About this exercise => Report back every line in the data that includes the string "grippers".

Data for analysis =>
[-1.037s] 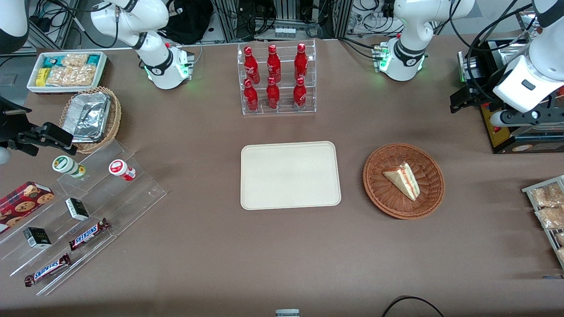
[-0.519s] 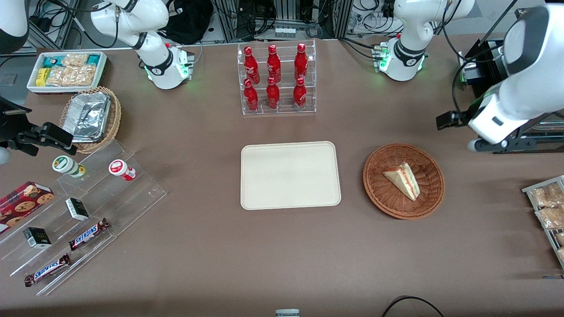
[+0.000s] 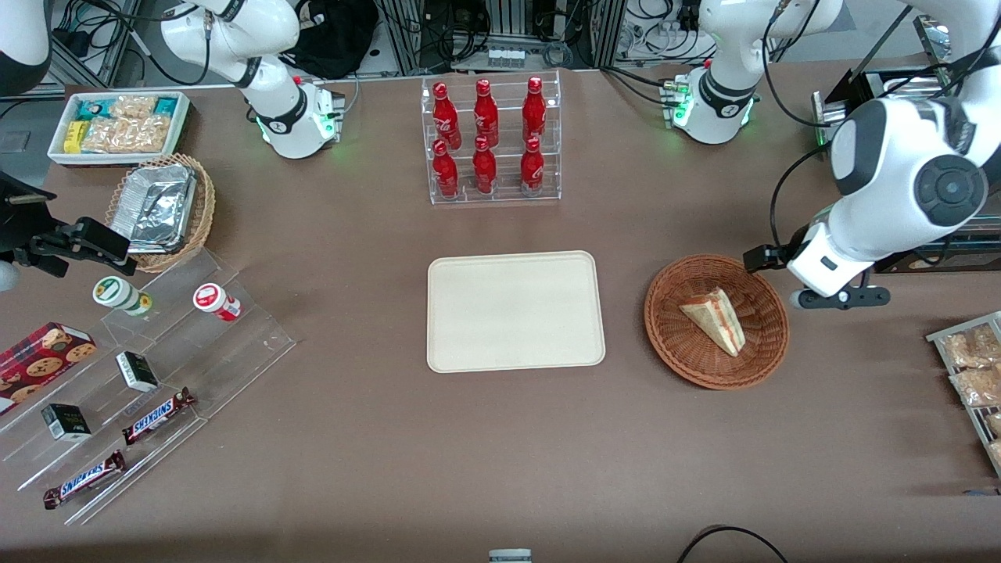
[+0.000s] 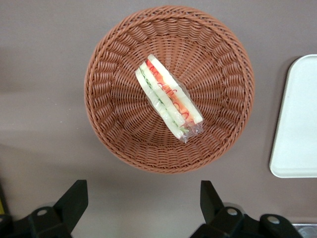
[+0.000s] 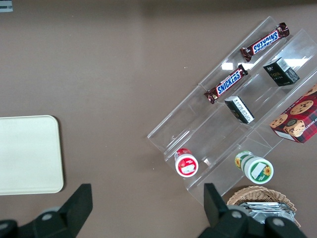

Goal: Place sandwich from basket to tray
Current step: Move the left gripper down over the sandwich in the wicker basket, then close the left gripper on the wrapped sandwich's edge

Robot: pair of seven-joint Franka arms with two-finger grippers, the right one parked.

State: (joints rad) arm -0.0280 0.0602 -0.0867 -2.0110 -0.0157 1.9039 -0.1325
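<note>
The sandwich [image 3: 715, 319] [image 4: 168, 101], a pale wedge with red and green layers in clear wrap, lies in the round reddish-brown wicker basket [image 3: 665, 344] [image 4: 109, 124]. The empty cream tray [image 3: 516, 311] [image 4: 297, 124] lies flat beside the basket, toward the parked arm's end. My gripper [image 4: 143, 198] hangs well above the table just outside the basket's rim, toward the working arm's end. Its fingers [image 4: 74, 198] are open and spread wide with only bare table between them. In the front view the white arm [image 3: 876, 211] covers most of the hand.
An acrylic rack of red bottles [image 3: 491, 141] stands farther from the front camera than the tray. A black box [image 3: 899, 234] and a rack of snack packets [image 3: 974, 367] sit at the working arm's end. A stepped acrylic display [image 3: 141, 375] and a foil-tray basket [image 3: 160, 207] sit at the parked arm's end.
The left arm has swung from the table's end toward the basket and nearer the front camera. Its wrist now hangs at the basket's rim. Sandwich, basket and tray have not moved.
</note>
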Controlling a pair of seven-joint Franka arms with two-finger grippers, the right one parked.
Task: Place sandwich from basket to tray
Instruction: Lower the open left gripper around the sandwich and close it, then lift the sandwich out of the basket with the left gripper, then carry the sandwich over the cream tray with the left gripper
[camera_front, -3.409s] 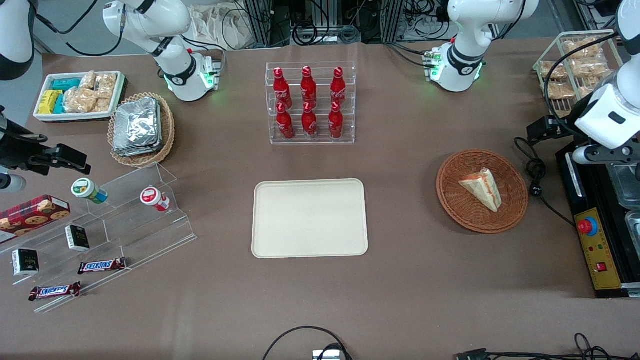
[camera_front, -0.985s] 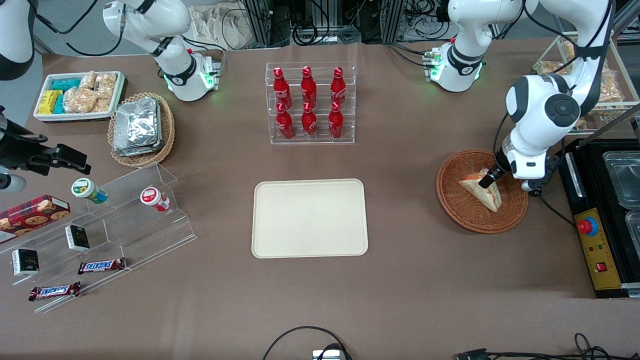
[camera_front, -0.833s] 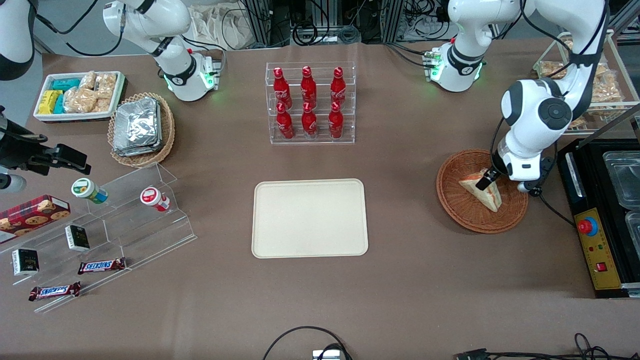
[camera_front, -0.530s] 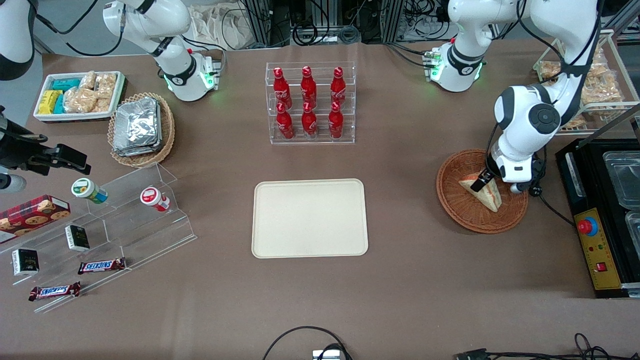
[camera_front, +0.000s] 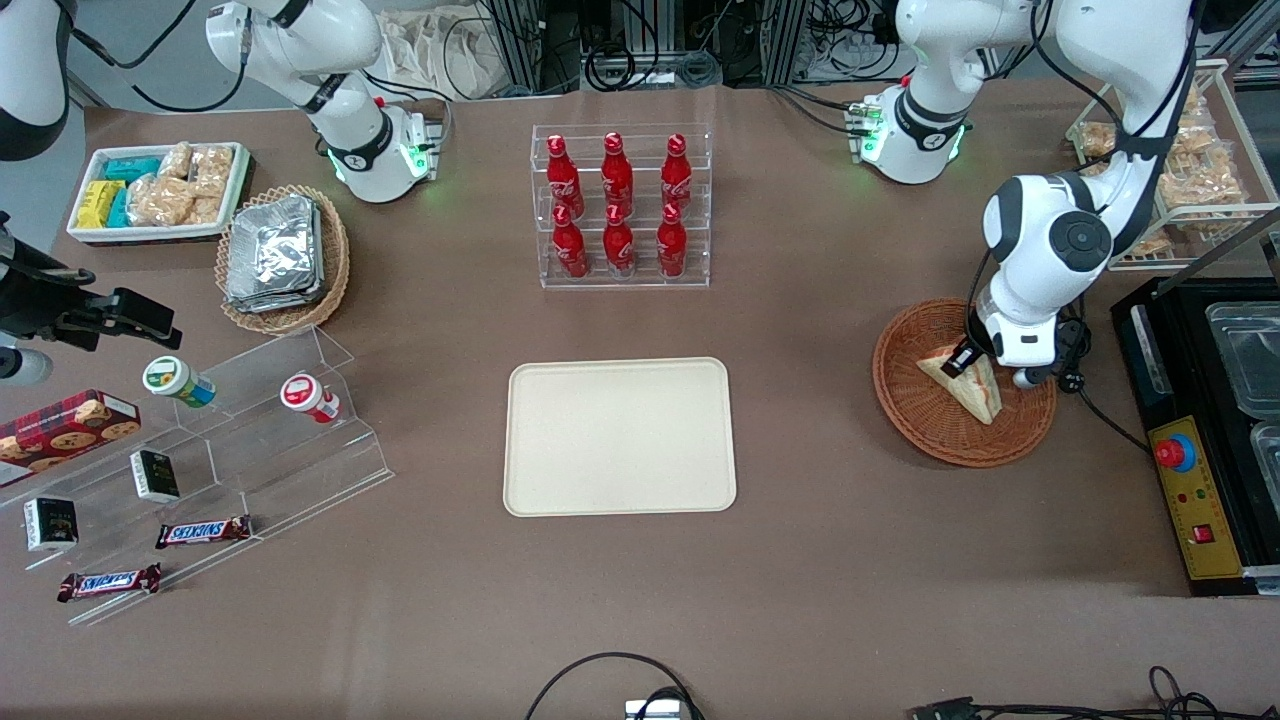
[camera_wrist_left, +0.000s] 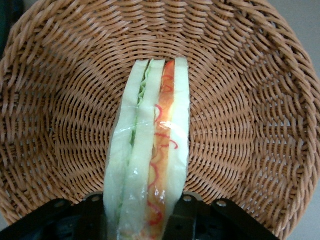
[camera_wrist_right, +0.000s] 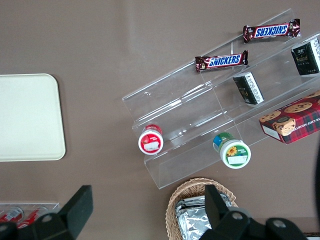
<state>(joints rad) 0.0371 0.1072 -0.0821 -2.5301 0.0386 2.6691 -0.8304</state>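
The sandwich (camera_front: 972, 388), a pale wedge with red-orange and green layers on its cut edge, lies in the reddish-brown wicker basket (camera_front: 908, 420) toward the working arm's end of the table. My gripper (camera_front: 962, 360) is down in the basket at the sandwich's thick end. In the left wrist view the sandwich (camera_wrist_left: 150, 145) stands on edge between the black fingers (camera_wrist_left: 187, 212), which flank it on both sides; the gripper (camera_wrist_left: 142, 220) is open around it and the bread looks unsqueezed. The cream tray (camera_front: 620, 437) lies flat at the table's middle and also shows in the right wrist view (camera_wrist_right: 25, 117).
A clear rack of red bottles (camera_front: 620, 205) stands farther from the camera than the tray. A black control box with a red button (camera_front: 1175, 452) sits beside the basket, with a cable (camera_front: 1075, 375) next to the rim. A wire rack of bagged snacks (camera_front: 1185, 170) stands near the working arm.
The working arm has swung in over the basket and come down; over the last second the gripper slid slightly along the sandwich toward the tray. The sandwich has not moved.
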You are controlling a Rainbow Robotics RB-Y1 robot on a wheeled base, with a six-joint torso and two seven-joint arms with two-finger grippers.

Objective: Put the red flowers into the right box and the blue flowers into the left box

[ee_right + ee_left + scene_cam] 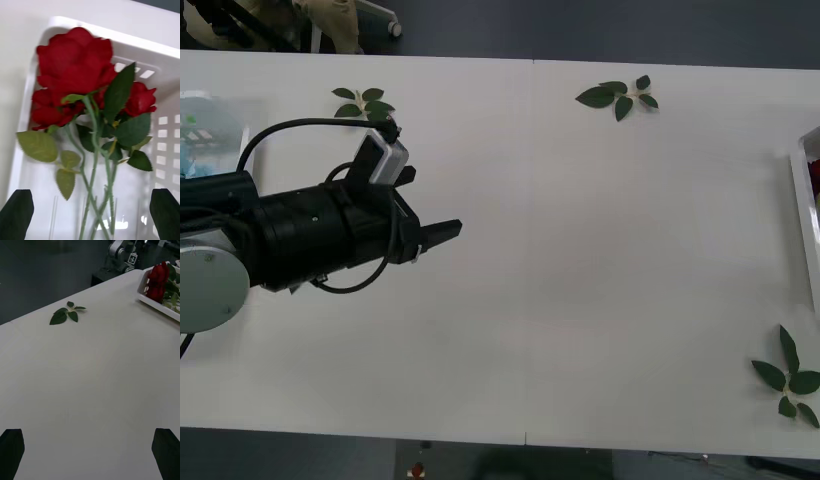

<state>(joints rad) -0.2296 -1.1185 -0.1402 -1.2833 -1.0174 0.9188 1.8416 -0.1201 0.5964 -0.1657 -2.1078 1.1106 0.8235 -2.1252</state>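
Observation:
Several red flowers (77, 71) lie in the right box (123, 39), blooms toward its far wall and stems toward my right gripper (90, 215). That gripper hangs open above the box with nothing between its fingers. The box's rim (802, 205) shows at the table's right edge, and from the left wrist it appears far off (150, 302) with the roses (157, 277) in it. The left box (215, 115) stands at the far left, with a patch of pale blue flowers (190, 158) inside. My left gripper (445, 232) is open over bare table, holding nothing.
Loose green leaf sprigs lie on the white table: one at the back left (365, 102), one at the back centre (620, 97) and one at the front right (788, 385). The left arm's black body (310, 235) stretches over the table's left side.

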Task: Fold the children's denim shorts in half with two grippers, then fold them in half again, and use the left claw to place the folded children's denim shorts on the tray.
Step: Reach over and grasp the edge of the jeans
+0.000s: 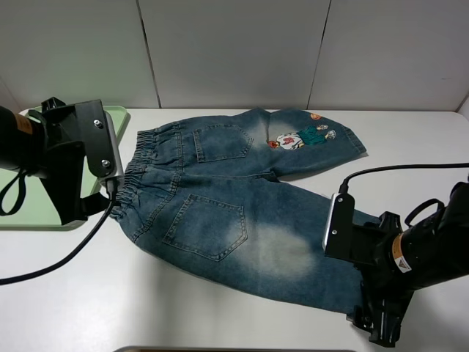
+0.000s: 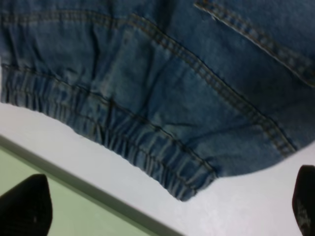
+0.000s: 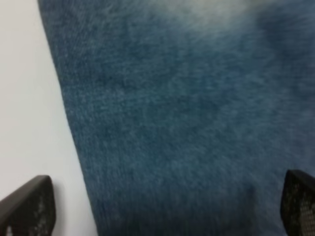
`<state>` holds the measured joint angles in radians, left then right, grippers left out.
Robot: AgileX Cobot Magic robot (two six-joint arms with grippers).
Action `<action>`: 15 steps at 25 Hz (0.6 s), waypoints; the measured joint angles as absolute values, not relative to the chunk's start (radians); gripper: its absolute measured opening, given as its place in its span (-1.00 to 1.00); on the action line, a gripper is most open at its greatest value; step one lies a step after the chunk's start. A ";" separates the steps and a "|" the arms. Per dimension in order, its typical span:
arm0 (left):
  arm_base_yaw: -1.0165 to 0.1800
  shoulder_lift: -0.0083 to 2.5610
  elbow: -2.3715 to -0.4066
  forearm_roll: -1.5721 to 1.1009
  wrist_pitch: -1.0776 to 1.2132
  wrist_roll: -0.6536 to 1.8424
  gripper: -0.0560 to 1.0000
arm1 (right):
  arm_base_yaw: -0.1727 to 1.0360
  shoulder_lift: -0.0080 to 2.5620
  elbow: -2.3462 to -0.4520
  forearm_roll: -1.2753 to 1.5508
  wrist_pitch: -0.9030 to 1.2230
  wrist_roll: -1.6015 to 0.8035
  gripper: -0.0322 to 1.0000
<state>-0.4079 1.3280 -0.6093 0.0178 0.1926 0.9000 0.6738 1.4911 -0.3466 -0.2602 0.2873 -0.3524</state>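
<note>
Now, 1st fold pending: left claw (image 2: 165, 216) by waistband (image 2: 138, 142) of shorts (image 1: 234, 213), right claw (image 3: 162, 206) over leg (image 3: 187, 123) (both apart); next, pinch edges.

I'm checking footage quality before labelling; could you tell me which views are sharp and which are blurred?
Exterior high view: sharp, evenly lit, soft shadows beside the denim shorts. Left wrist view: slightly soft, seam stitching readable. Right wrist view: most blurred, weave smeared.

Faded blue denim shorts (image 1: 242, 213); pale green tray (image 1: 29, 213)
</note>
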 joint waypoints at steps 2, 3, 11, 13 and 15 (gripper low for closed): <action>-0.408 1.328 -0.609 0.018 0.183 0.900 0.95 | 0.674 1.528 -0.347 -0.260 0.259 -0.352 0.41; -0.408 1.328 -0.609 0.018 0.180 0.900 0.95 | 0.674 1.542 -0.347 -0.260 0.246 -0.352 0.41; -0.408 1.328 -0.609 0.018 0.177 0.901 0.94 | 0.674 1.608 -0.350 -0.269 0.205 -0.352 0.41; -0.408 1.328 -0.609 0.018 0.177 0.901 0.93 | 0.674 1.608 -0.352 -0.273 0.206 -0.352 0.40; -0.408 1.328 -0.609 0.018 0.177 0.901 0.93 | 0.676 1.609 -0.352 -0.274 0.205 -0.352 0.32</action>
<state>-0.4079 1.3280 -0.6093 0.0178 0.1770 0.9008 0.6763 1.6089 -0.3521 -0.2738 0.2048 -0.3524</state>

Solution to this problem =>
Robot: pair of seven-joint Franka arms with two-finger grippers, the right one parked.
Controlling a pair of seven-joint Franka arms with two-finger grippers, the right one parked.
You are controlling a Rainbow Robotics RB-Y1 robot on a wheeled base, with a six-joint torso and two seven-joint arms with two-finger grippers.
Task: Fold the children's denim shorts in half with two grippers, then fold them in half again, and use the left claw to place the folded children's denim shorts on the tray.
`<state>` holds the measured joint angles in radians, left then right, grippers left out.
Robot: AgileX Cobot Magic robot (two six-joint arms with grippers).

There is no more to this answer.